The food stamp program is just like a scrappy startup.
Or at least that’s how Mick Mulvaney, director of the Office of Management and Budget (OMB), described the Trump administration’s vision of food aid for low-income families at a briefing yesterday.
The White House wants to replace half of poor Americans’ monthly cash benefits with a box of food. The so-called “America’s Harvest Box” would include items like milk, juice, cereal, pasta, peanut butter, beans, canned meat, poultry or fish, and canned fruits and vegetables.
The Department of Agriculture estimates that it can supply these goods at about half the cost of retail, slashing costs while still feeding the hungry. This fits with President Donald Trump’s proposed budget, which cuts food stamps by $17 billion in 2019 and $213 billion over the next decade.

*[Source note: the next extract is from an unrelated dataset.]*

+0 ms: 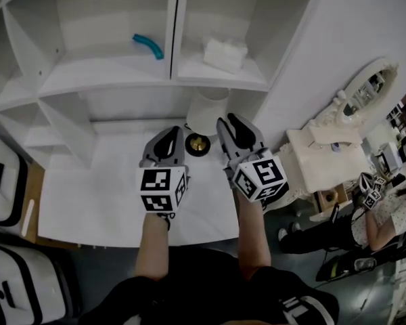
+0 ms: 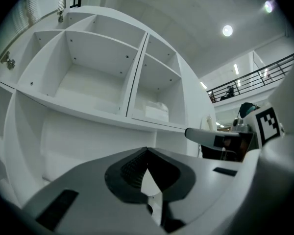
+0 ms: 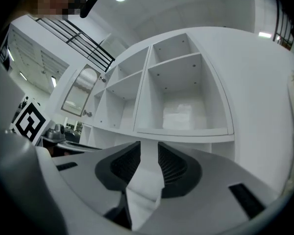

“USDA America’s Harvest Box is a bold, innovative approach to providing nutritious food to people who need assistance feeding themselves and their families,” Secretary of Agriculture Sonny Perdue said in a statement.
Any household that receives at least $90 a month in food stamps would be part of the Harvest Box program—that’s about 38 million people, according to CNN. Their remaining benefits would come from the existing EBT (Electronic Benefit Transfer) system.
But apart from the logistics, one particular analogy in Mulvaney’s presentation raised a lot of eyebrows.
“I don’t want to steal somebody’s copyright, but (it’s) a Blue Apron (APRN)-type program where you actually receive the food instead of receive the cash,” he said.
Of course, there’s a big difference between the food stamp program (which has an average cost of $1.40 per person per meal) and a meal kit startup which costs almost $10 per serving.
Blue Apron meals also feature fresh fish, meat and produce, while the “Harvest Box” only features canned items.
There’s also no indication whether the boxes would be altered for those with specific dietary needs, such as vegans, diabetics or people with nut allergies.
Retailers like Walmart, which offer benefits to food stamp recipients, could also lose money over the Harvest Box plan.
Most importantly, from an economic standpoint Blue Apron’s business model isn’t one worth emulating.
As much as one-third of the price per box goes toward shipping and logistics, and customers have often complained about excessive packaging.
A BuzzFeed investigation also found that Blue Apron’s packing and shipping facilities were filled with health and safety violations, violent incidents and unhappy workers.
This rash of scandals has led to economic woes for the company.
When Blue Apron went public last summer, it was expected to have a $3 billion valuation. Less than two weeks before the IPO, however, Amazon acquired Whole Foods, and the food tech world turned upside down overnight.
As such, Blue Apron ended up with a valuation of only $1.9 billion. The company opened with a share price of $10 (it was expected to fetch $17).
Since then, share prices have dropped to $3, and Blue Apron’s market cap has plummeted to $568 million. The company was also forced to lay off over 300 people, and subscription levels dropped from 856,000 customers to 746,000 customers.
Even good news comes with a grain of salt for Blue Apron.
Today the company unveiled its fourth quarter earnings, which showed revenue had dropped by 13 percent to $187.7 million. That’s actually a smaller drop than Wall Street was expecting, but it still wasn’t enough to stop Blue Apron’s slide—company stock was stagnant at $3.30 in morning trading.
Given this host of issues, it’s strange the federal government is touting Blue Apron as a paragon of success for food stamp recipients. Meal kit startups are a terrible model for a program that’s all about tightening apron strings.
Blue Apron declined to comment for this story.